番外編

10話


だいぶ平気になって来て良かったとホッとしながら本の整理をしているとトントンと肩を誰かがたたくのを感じた。
ん?と振りかえるとそこには高校の制服をまとった少女が立っていた。



『…え?!もしかして、毬江??』



コクコクと頷きながら笑顔で画面に「《会いに来ちゃいました。お久しぶりです》」と表示してあるのをしめした。



『やだ嘘!!やーもう綺麗になってぇ』



口の言葉を読み取ってクスクスと笑う毬江を見てほんとに綺麗になったなと思う。私がこっちに帰ってくると教えた数少ない人物の1人だけどまさかこんなに早く会いに来てくれるとは……
毬江とは私が図書大時代に小牧が毬江に会ってみてくれないかというので二つ返事で返し会ったのがきっかけだっただろうか。



ちゃんと説明していなかったのか私が最初に小牧と毬江の前に現れた時複雑そうな顔をしていたな〜…あ、この子小牧が好きなんだなって気づいて何て可愛い子なんだってキュンキュンしたっけ。
小牧の電話がなって席を外した時おそるおそる「《小牧さんの彼女さんですか?》」って聞いてきたので違うよ小牧とは友だちで、私の彼氏はこいつと言いながら携帯で撮った篤との写真を見せた。
小牧とは反対でムスッとした顔をしてるので面白い顔でしょ?写真苦手にもほどあると思わない?と冗談まじりに言うと一瞬びっくりした顔をし、プッとふいてクスクス笑ってくれた

良かったね、そしてありがとう篤。
君のおかげだ。



『毬江…ちゃんでいいかな?
毬江ちゃんは小牧が好きなんだね』


そういうと真っ赤な顔をして俯いてしまったのでニヤニヤ見てると俯いたままそっと画面を向けてきたので画面を見る

『なになに?…"私なんか小牧さんには妹にしか見られていません"………』



顔は赤いのに寂しそうな顔をしてる毬絵を見てたまらなくギュッと抱きしめた。

『そうかな?少なくとも私はそうは思わない。例え今、妹にしか見えてなかったとしても、未来にどうなるかなんてわからないんだよ?人の気持ちは変わるの。』


もし、それでも妹にしか見えないんだったら見返すくらい綺麗になって後悔させてやればいいのよと言うとギュッと抱きしめ返してくれた。



「そうですね」




え?

『毬江…ちゃん??』



毬江ちゃんから声がしてビックリして見つめるとハッとして「《ごめんなさい。ちゃんと話せてませんでしたか?》」と心配そうに訪ねてきた。

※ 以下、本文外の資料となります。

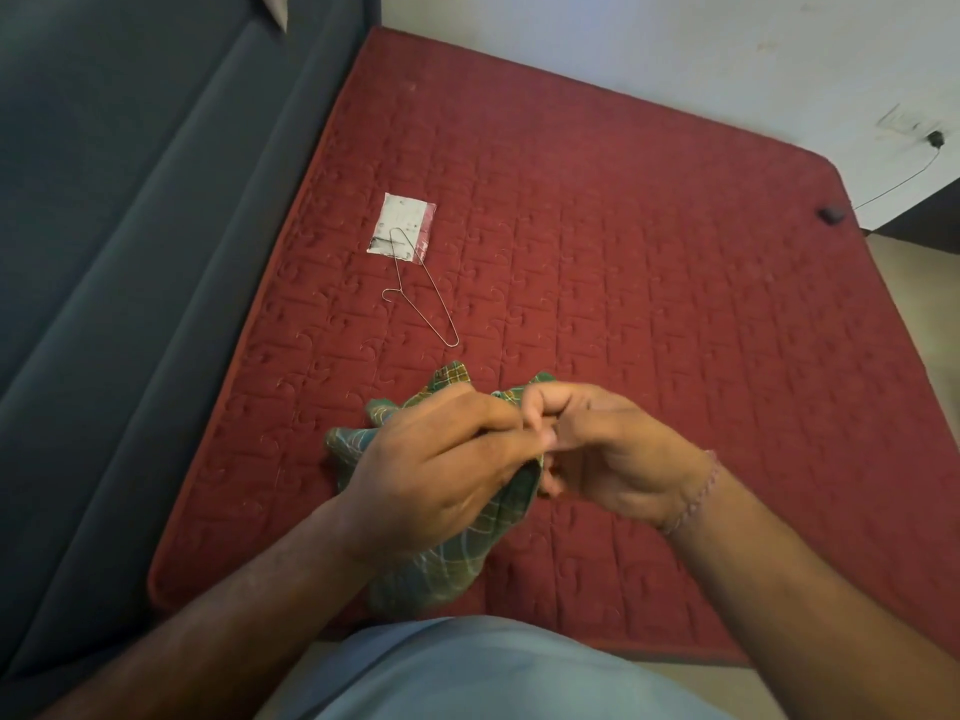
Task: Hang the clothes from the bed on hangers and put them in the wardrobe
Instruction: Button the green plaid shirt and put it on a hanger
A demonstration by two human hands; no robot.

『ううん!!!大丈夫だよ〜〜!!!』とギューっと抱きしめてキャッキャしてると襟首をグイっとひっぱられ「こら、何してるの?毬江ちゃん困ってるでしょ」と小牧が声をかけてきた。






あれもいい思い出だ。きっと。悪魔見たいだったなぁ。本人の前じゃ言えんけど。


あれから、毬江ちゃんから毬江って呼ぶようになって連絡もまめにとっていた。あれ、そういえば堂上とより連絡とってるかも…


「《どうかしましたか??》」



『え?ううん!…毬江と出会った時のこと思い出してたの』



「《出会った時……名字さん…私、今でもあの考えは変わりません》」



『毬江…でも「《でも!!》」』





「《あの言葉は忘れてません》」




そう見せニコッと笑ってくれたのでギュッと抱きしめた。